*Dataset section:*
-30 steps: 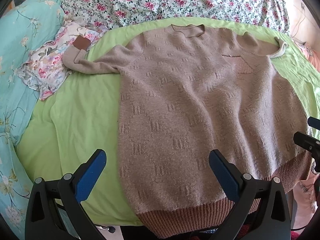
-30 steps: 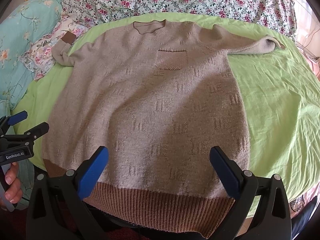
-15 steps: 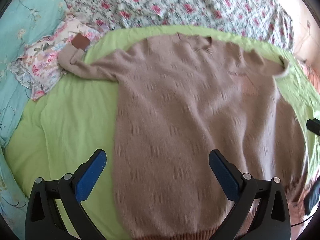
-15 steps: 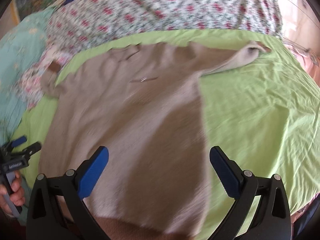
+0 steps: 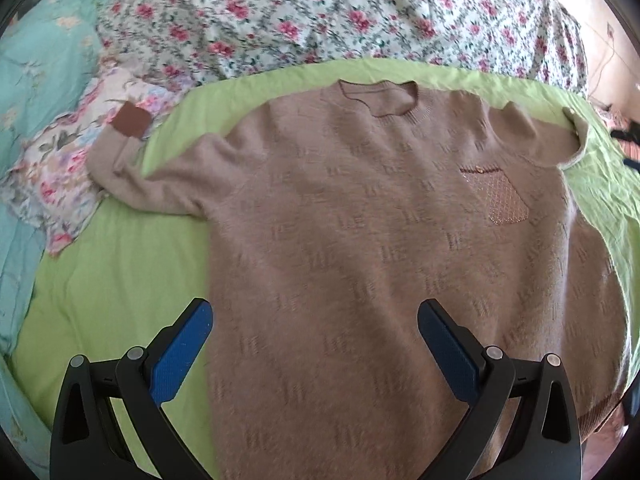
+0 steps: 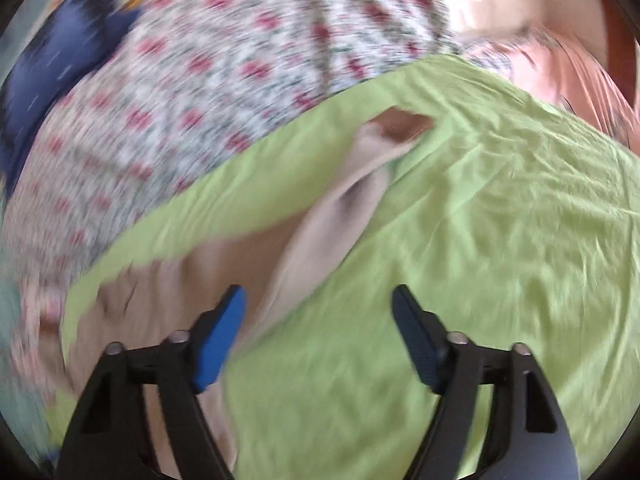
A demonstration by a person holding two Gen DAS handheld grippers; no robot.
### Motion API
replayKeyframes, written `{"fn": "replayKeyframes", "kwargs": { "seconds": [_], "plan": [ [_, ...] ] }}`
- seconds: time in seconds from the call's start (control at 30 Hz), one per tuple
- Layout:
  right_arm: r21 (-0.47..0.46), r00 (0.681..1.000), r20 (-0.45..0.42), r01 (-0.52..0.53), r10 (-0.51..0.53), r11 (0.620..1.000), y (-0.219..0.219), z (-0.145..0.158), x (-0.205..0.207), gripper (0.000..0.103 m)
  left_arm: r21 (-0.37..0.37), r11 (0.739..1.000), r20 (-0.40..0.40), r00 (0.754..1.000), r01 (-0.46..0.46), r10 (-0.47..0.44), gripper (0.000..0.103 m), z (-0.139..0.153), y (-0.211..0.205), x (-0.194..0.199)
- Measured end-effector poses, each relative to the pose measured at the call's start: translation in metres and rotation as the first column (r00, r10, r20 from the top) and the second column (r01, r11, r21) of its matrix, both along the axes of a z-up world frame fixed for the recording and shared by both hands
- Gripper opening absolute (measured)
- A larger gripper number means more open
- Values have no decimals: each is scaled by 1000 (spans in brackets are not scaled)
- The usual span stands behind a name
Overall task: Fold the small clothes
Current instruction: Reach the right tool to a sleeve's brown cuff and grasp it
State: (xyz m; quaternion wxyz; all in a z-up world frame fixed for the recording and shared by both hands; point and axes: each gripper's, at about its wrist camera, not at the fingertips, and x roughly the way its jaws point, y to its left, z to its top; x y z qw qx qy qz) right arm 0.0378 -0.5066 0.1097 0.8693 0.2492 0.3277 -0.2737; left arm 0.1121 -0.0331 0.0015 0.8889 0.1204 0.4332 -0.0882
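A beige knitted sweater point(image 5: 380, 240) lies flat, front up, on a light green sheet point(image 5: 120, 264). Its chest pocket point(image 5: 500, 196) sits at the right, and its left sleeve ends in a brown cuff point(image 5: 130, 122) resting on floral cloth. My left gripper point(image 5: 314, 344) hovers open over the sweater's lower body, nothing between its blue pads. In the blurred right wrist view, the sweater's right sleeve point(image 6: 340, 216) runs up to its cuff point(image 6: 404, 128). My right gripper point(image 6: 318, 340) hangs above the sleeve's base, its jaws closing with nothing pressed between them.
A quilt with pink flowers point(image 5: 320, 12) covers the far side of the bed. A turquoise blanket point(image 5: 32, 80) and a floral cloth point(image 5: 60, 168) lie at the left. Peach fabric point(image 6: 560, 72) shows past the bed's far right corner. Green sheet spreads right of the sleeve.
My left gripper moved up over the sweater, away from the hem. My right gripper swung right and rolled toward the right sleeve, and its jaws narrowed. The other gripper left both views.
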Motion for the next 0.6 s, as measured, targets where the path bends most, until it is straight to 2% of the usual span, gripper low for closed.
{"fn": "replayKeyframes", "kwargs": {
  "seconds": [0.23,0.47,0.53,0.57,0.6],
  "plan": [
    [11,987,-2,159,-159,987,-93,-11,49,55,-3,999,-38,999,36,-36,103,-14,-19,28],
    [83,963,16,266,-268,961,-163,-39,78,43,3,1000,-85,996,-13,13,103,-32,-16,52],
    [104,961,30,271,-275,957,-175,-47,84,29,8,1000,-102,994,-26,26,103,-38,-14,56],
    [108,961,38,269,-275,957,-178,-48,86,11,9,999,-111,993,-30,31,103,-41,-13,58],
    [107,963,56,257,-263,961,-177,-44,88,8,9,999,-119,992,-34,35,103,-44,-12,60]
  ]
}}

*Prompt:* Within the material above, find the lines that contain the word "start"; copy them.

*Answer:*
- seconds: time in seconds from the call's start (control at 30 Hz), one per tuple
- Measured end-effector poses, each relative to the pose measured at the call's start: translation in metres and rotation as the first column (r00, r10, r20 from the top) and the second column (r01, r11, r21) of its matrix, both along the axes of a z-up world frame fixed for the recording and shared by both hands

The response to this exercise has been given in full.